Con il titolo "On the line" si manifesta l'ennesimo esempio di ritorno discografico, in un momento "storico" davvero proficuo per questo tipo d'operazioni, e che questa volta riguarda i "quasi famosi" Vain, capaci di guadagnarsi gli onori della cronaca con uno strepitoso debutto, "No respect", uscito su major Island nel 1989 (recentemente ristampato dalla Gott Discs) e apice di un successo mai più replicato nei dischi successivi, in ogni caso, dal punto di vista artistico, abbastanza interessanti.
Ricordo il buon Davy, leader del gruppo in questione, anche nelle vesti di eclettico producer e, a questo proposito, destò qualche "scalpore", in un'epoca in cui le intransigenze di "genere" erano più diffuse e sentite di oggi, la sua attività in questo senso per gli ispano-filippino-californiani Death Angel, formidabili interpreti di un thrash/speed veramente "illuminato", ciò nondimeno effettivamente un po' lontano dai suoni che il loro produttore amava esibire con la sua band.
A dispetto delle solite inevitabili diffidenze, il disco è un eccellente esempio di hard 'n' sleazy rock, con parecchie attinenze a quel tipo di musica che i gruppi che "affollavano" il Sunset Boulevard (anche se i Vain sono di S. Francisco) qualche tempo fa (diciamo a cavallo tra la fine degli anni '80 e l'inizio del decennio successivo) solevano adottare come base per i loro racconti "dissoluti", in questo caso caratterizzata dalla voce così particolare del singer, con il suo timbro vagamente nasale, drammatico, seducente e adeguatamente "vissuto", ma oggi i Vain, pur senza rinnegare le loro radici, sembrano appena un pochino più malinconici e "morbidi", con un incremento, forse, di quel sapore agrodolce, quasi inevitabile conseguenza di una certa "disillusione" e "consapevolezza", le quali hanno in minima parte sostituito la maggiore "spensieratezza" degli esordi; insomma la band appare "cresciuta", senza per questo essersi minimamente "imborghesita" o imbolsita.
Nel 2006 come nel 1989, non c'è alcuna patina di "finzione" o la benché minima ombra di "posa" nella proposta dei nostri statunitensi, il feeling che si respira tra questi solchi è praticamente inarrestabile, con i due chitarristi West e Scott, che impartiscono una dura lezione a tutti quelli che credono che per essere definiti veri "guitar-heroes", sia la tecnica, l'unico indispensabile requisito: la loro prestazione sa essere precisa e, soprattutto, incredibilmente eccitante, capace parallelamente d'intensità sofferta o di fisicità liberatoria.

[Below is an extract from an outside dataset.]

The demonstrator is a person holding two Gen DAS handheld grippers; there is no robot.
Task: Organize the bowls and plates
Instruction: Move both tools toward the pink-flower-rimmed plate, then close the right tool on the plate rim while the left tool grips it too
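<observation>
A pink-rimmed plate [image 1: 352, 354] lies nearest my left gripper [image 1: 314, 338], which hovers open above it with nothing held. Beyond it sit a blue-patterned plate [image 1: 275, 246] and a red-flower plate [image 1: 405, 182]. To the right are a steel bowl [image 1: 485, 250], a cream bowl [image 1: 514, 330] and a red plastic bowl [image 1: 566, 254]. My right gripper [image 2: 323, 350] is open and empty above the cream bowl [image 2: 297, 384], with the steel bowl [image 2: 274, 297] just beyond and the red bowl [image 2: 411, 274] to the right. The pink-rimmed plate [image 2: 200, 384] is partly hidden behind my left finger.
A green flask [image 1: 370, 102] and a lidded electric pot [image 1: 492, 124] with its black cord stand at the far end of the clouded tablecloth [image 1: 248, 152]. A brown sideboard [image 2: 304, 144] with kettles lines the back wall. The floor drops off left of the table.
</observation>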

Se avete notato una sorta di "accelerazione" in senso positivo delle mie parole per quest'analisi, è semplicemente perché questa rispecchia esattamente le sensazioni che ho provato durante l'ascolto di "On the line", in un costante crescendo d'approvazione per un album che, a conti fatti, non offre brani che meritino di essere trascurati.
A partire dalla verve coinvolgente e in qualche modo "antica" di "Running on empty", "On the line", "Keep shining on" e delle attraenti inquietudini di "Lie for love" e "Drag me", passando per le magnifiche "So free now", "Last sin" e "Slave", tre gioiellini di pulsante melodia, e arrivando alle atmosfere leggermente più "rockeggianti" di "Turn to sand" e della splendida "Cover me (one more time)", i Vain mettono in campo un'ispirazione "disperatamente" autentica, tale da sorprendere anche il più scaltro (e, perché no, pure un po' scettico) dei sostenitori del settore, ma anche di persuadere chiunque voglia dare credito a questi consumati "ragazzi di strada".
"On the line" è andato sicuramente parecchio oltre le mie attese; mi aspettavo un lavoro "di maniera" e ho ritrovato un gruppo alquanto trascinante e convincente, dallo slancio ancora decisivo ... Ora non mi resta che attendere fiducioso anche il come-back di The Throbs, Sea Hags e Royal Court Of China ... è chiedere troppo?